◆ WHAT YOU ARE ASKED TO DO ◆
Nothing should appear in the answer except the lines from the one containing "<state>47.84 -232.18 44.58" through the end of the listing, repeated exactly.

◆ GIVEN MATERIAL ◆

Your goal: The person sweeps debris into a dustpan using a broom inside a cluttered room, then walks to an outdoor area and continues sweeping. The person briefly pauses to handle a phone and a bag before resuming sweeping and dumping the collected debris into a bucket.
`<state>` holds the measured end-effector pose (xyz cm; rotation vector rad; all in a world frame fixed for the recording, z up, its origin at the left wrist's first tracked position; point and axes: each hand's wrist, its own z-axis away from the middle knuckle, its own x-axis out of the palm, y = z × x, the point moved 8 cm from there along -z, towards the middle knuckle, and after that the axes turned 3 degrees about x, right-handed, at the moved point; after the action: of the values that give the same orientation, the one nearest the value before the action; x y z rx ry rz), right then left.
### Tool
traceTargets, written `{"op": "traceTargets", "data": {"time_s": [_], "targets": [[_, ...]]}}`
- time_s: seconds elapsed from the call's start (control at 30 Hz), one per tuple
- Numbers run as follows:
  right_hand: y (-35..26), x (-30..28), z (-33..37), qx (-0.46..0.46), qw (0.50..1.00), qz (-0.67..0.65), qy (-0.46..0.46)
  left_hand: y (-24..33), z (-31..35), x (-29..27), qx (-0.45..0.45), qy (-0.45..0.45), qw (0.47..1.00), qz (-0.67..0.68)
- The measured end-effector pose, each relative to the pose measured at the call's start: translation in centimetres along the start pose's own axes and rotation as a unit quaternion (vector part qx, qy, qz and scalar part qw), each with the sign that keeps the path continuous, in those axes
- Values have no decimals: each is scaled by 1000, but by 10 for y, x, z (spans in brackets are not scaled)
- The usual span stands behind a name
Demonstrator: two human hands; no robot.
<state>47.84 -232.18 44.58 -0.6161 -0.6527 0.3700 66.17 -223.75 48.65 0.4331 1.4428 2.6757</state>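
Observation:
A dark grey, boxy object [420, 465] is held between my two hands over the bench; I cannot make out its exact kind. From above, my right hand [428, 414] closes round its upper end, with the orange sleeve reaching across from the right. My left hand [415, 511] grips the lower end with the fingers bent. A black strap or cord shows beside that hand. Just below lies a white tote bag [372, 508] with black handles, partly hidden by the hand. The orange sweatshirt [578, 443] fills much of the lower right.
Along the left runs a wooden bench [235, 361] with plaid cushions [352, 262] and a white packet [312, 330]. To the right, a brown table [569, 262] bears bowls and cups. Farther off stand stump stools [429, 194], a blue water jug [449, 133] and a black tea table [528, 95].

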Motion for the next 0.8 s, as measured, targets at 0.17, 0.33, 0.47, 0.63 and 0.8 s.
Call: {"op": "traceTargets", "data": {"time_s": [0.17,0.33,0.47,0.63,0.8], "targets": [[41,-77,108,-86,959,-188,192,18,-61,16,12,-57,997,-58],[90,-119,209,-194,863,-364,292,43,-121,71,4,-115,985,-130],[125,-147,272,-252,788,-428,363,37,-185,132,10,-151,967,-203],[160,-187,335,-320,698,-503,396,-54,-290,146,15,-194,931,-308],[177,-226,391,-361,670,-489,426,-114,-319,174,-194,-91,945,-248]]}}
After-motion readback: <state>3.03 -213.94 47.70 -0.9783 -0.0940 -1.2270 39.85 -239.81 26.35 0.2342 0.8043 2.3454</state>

◆ ANSWER AREA ◆
<state>47.84 -232.18 44.58 -0.6161 -0.6527 0.3700 66.17 -223.75 48.65 0.4331 1.4428 2.6757</state>
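Observation:
A dark grey, boxy object [420, 465] is held between my two hands over the bench; I cannot make out its exact kind. From above, my right hand [428, 414] closes round its upper end, with the orange sleeve reaching across from the right. My left hand [415, 511] grips the lower end with the fingers bent. A black strap or cord shows beside that hand. Just below lies a white tote bag [372, 508] with black handles, partly hidden by the hand. The orange sweatshirt [578, 443] fills much of the lower right.
Along the left runs a wooden bench [235, 361] with plaid cushions [352, 262] and a white packet [312, 330]. To the right, a brown table [569, 262] bears bowls and cups. Farther off stand stump stools [429, 194], a blue water jug [449, 133] and a black tea table [528, 95].
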
Motion for the next 0.8 s, as measured, targets at 0.17, 0.33, 0.47, 0.63 and 0.8 s.
Call: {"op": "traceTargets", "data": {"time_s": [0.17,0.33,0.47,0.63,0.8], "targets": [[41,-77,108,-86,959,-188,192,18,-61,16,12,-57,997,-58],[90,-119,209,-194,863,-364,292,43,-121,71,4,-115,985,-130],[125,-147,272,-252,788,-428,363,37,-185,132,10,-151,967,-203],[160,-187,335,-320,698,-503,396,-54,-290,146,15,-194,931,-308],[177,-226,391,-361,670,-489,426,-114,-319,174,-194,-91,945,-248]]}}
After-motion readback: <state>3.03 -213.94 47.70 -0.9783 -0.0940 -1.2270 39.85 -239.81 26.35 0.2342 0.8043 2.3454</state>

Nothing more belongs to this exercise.